*Work task:* Every word of the data must be reproduced in your reply exactly.

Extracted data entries
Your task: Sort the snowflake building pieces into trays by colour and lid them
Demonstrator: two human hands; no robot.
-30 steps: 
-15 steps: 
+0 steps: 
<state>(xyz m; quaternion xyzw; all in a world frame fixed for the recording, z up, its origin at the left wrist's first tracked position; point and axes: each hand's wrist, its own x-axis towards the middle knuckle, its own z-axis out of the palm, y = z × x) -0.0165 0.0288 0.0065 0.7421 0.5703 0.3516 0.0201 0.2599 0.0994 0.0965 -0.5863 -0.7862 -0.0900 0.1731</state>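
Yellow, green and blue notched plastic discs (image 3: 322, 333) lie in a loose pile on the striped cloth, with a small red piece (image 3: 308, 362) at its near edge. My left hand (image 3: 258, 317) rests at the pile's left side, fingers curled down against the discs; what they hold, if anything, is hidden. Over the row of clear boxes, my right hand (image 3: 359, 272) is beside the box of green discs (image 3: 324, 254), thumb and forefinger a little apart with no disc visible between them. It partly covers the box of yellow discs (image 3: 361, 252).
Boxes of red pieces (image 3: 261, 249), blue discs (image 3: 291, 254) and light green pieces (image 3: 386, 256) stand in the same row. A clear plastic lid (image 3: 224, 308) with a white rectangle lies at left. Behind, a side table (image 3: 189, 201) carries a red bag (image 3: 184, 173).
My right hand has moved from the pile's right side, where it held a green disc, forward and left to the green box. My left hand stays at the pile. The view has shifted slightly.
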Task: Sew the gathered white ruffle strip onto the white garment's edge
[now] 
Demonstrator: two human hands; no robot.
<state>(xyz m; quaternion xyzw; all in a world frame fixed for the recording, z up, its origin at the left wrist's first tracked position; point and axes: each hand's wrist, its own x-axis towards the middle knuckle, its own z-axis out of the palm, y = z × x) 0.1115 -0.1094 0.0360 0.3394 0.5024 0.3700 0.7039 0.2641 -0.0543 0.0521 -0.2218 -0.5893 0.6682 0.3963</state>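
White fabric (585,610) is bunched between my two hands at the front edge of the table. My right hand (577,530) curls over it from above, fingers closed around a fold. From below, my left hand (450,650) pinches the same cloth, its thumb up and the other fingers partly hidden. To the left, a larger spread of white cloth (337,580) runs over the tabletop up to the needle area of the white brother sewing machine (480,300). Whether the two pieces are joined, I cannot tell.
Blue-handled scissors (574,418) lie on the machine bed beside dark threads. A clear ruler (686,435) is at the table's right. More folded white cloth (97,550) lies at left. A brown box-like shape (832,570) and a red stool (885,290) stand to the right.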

*Your solution:*
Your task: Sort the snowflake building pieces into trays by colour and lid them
Demonstrator: two human hands; no robot.
-30 steps: 
-15 steps: 
+0 steps: 
<state>(xyz m; quaternion xyzw; all in a world frame fixed for the recording, z up, its origin at the left wrist's first tracked position; point and axes: each hand's wrist, its own x-axis towards the middle knuckle, its own z-axis out of the palm, y = z × x) -0.0165 0.0288 0.0065 0.7421 0.5703 0.3516 0.0201 0.2599 0.0994 0.0965 -0.5863 -0.7862 -0.0900 0.1731</state>
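Yellow, green and blue notched plastic discs (image 3: 322, 333) lie in a loose pile on the striped cloth, with a small red piece (image 3: 308, 362) at its near edge. My left hand (image 3: 258, 317) rests at the pile's left side, fingers curled down against the discs; what they hold, if anything, is hidden. Over the row of clear boxes, my right hand (image 3: 359, 272) is beside the box of green discs (image 3: 324, 254), thumb and forefinger a little apart with no disc visible between them. It partly covers the box of yellow discs (image 3: 361, 252).
Boxes of red pieces (image 3: 261, 249), blue discs (image 3: 291, 254) and light green pieces (image 3: 386, 256) stand in the same row. A clear plastic lid (image 3: 224, 308) with a white rectangle lies at left. Behind, a side table (image 3: 189, 201) carries a red bag (image 3: 184, 173).
My right hand has moved from the pile's right side, where it held a green disc, forward and left to the green box. My left hand stays at the pile. The view has shifted slightly.
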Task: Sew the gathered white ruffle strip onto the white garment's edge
[now] 
Demonstrator: two human hands; no robot.
<state>(xyz m; quaternion xyzw; all in a world frame fixed for the recording, z up, its origin at the left wrist's first tracked position; point and axes: each hand's wrist, its own x-axis towards the middle knuckle, its own z-axis out of the palm, y = z × x) 0.1115 -0.1094 0.0360 0.3394 0.5024 0.3700 0.7039 0.2641 -0.0543 0.0521 -0.2218 -0.5893 0.6682 0.3963</state>
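White fabric (585,610) is bunched between my two hands at the front edge of the table. My right hand (577,530) curls over it from above, fingers closed around a fold. From below, my left hand (450,650) pinches the same cloth, its thumb up and the other fingers partly hidden. To the left, a larger spread of white cloth (337,580) runs over the tabletop up to the needle area of the white brother sewing machine (480,300). Whether the two pieces are joined, I cannot tell.
Blue-handled scissors (574,418) lie on the machine bed beside dark threads. A clear ruler (686,435) is at the table's right. More folded white cloth (97,550) lies at left. A brown box-like shape (832,570) and a red stool (885,290) stand to the right.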

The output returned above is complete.